Cette fois, pas de hurlement, de projecteurs et autres shows pour l'arrivée de Bill Gates sur scène. Du moins pour moi, puisque je n'ai vécu son arrivée qu'à travers un écran de télé dans une salle de recalés.
Qui dit star dit foule et cette année les places pour le déjà très grand amphithéâtre qui l'accueillait étaient encore plus rares que les années précédentes. Il a donc fallu se rabattre sur un des écrans télé, dans une salle de retransmission. Pas uniquement une salle pour journaliste ayant un article à écrire sur le sujet, loin de là, au contraire même, une salle pour quidam ayant fait la queue pendant au moins une bonne heure et demie, n'ayant pas réussi à entrer et qui malgré tout ne demande qu'à suivre une conférence pourtant soporifique.

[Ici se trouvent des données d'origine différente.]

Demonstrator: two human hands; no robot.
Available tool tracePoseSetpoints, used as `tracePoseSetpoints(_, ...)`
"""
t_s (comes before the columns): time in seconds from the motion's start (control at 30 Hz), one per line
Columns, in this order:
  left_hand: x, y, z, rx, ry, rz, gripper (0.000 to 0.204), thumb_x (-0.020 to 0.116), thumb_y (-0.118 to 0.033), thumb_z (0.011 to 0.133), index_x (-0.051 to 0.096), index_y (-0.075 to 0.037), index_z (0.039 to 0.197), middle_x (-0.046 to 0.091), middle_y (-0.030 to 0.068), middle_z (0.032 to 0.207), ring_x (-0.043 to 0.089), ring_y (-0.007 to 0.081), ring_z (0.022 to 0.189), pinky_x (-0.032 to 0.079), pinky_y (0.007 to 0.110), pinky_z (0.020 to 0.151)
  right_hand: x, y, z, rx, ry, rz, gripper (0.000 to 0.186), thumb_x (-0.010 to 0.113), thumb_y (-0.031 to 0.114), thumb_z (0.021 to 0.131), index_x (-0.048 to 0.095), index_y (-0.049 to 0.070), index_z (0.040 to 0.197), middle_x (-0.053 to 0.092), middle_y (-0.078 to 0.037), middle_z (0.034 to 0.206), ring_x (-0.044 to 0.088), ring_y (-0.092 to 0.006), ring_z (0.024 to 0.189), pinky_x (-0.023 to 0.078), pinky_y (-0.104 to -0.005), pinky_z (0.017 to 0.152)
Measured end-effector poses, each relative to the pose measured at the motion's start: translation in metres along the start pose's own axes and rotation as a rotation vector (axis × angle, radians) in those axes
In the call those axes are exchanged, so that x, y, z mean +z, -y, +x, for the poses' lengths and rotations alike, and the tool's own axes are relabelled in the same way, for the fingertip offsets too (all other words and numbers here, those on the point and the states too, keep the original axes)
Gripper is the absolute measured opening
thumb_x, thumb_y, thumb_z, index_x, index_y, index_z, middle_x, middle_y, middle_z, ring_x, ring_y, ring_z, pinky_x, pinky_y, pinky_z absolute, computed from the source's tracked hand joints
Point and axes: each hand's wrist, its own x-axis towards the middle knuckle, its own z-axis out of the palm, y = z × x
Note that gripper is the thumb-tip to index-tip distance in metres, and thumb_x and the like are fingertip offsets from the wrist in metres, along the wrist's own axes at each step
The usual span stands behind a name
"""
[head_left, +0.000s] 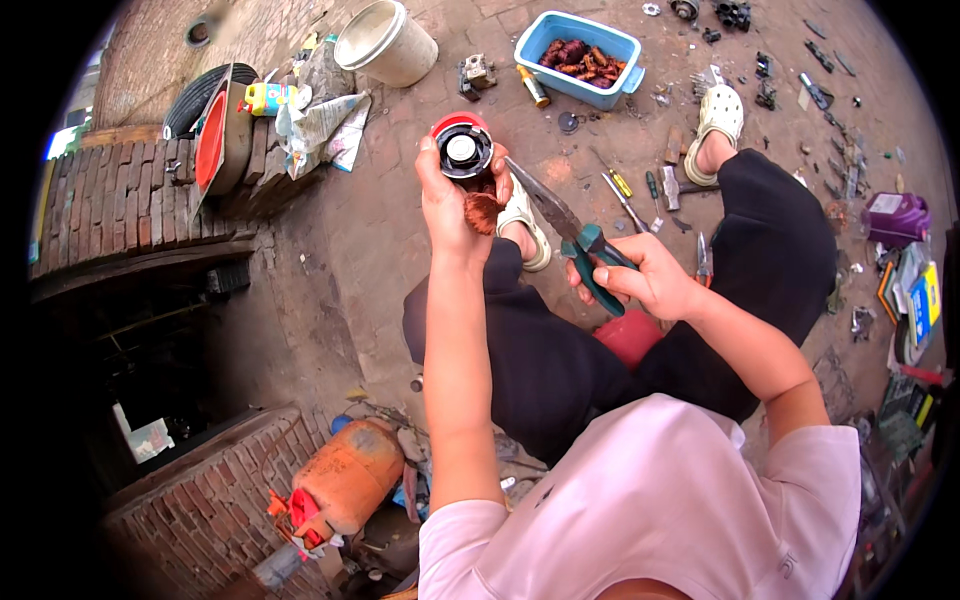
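Note:
My left hand (450,205) is wrapped round a small motor part (463,150) with a red rim, a black ring and a pale round centre. Below it, a bundle of copper wire (482,212) shows against the palm; whether it is attached to the motor part I cannot tell. In my right hand (645,275) are long-nose pliers (562,222) with green handles. Their jaws point up and left, the tips close to the fingers of my left hand. Whether the tips touch anything is not plain.
Beyond my hands stands a blue basin (632,82) of copper windings, with a white bucket (400,50) to its left. A hammer (675,187), screwdrivers (620,184) and other pliers (704,262) lie between my feet. Metal scraps are strewn at right; an orange gas cylinder (350,475) lies at lower left.

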Motion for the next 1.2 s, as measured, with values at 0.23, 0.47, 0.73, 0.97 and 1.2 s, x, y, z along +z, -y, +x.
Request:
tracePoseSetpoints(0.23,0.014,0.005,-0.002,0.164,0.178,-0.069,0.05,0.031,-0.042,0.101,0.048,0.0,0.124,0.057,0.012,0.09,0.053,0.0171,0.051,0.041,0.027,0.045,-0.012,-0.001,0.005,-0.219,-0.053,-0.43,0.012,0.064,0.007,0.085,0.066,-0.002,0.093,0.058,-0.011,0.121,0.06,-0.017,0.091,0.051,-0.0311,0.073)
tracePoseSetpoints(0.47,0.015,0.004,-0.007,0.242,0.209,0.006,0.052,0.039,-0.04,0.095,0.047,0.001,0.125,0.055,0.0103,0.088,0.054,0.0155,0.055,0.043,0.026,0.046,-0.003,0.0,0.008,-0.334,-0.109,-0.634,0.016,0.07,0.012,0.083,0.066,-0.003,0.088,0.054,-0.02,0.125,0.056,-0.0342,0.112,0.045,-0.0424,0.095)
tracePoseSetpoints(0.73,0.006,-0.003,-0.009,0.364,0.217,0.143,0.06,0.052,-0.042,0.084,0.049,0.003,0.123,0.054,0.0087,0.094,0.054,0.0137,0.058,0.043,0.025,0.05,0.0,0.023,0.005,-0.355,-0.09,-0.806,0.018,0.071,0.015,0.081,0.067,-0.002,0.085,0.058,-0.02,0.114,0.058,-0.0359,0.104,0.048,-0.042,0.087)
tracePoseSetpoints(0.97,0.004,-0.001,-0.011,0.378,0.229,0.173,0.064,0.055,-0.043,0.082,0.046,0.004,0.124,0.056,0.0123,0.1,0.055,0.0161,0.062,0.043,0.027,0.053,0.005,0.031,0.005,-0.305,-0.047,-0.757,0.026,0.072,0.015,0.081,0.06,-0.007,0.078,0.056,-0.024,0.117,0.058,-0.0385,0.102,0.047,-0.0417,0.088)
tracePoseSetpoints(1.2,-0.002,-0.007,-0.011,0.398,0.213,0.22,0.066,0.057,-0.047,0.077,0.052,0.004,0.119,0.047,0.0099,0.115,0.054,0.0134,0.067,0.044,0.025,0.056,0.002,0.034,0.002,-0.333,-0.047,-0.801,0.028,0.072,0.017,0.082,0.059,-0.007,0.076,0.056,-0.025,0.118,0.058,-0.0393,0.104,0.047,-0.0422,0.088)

L'euphorie technologique du public du CES continue à fonctionner à plein. Ce mercredi, XM (on en reparlera), le gros succès de la radio par satellite outre-Atlantique, tenait une conférence de presse. Quelques produits intéressants et de nombreuses exclamations venant aussi bien du public que des employés. Comme si les salariés de Free poussaient des "waouw" lors de la présentation d'une nouvelle Freebox. Ou comme si des abonnés à Canal Plus lançaient des "yeah" en découvrant un nouveau décodeur. Il doit y avoir moyen de s'y habituer mais, à chaque fois, on se sent un peu gêné, pour eux.
A Las Vegas, ça waoute sec. Quand le silence règne, c'est l'ennui et la débandade. Cas d'école : la conférence de Bill Gates. Rien de bien spectaculaire (Justin Timberlake sur scène ?), donc peu de waouw, donc une salle qui se vide peu à peu. Dommage pour les heures de queue.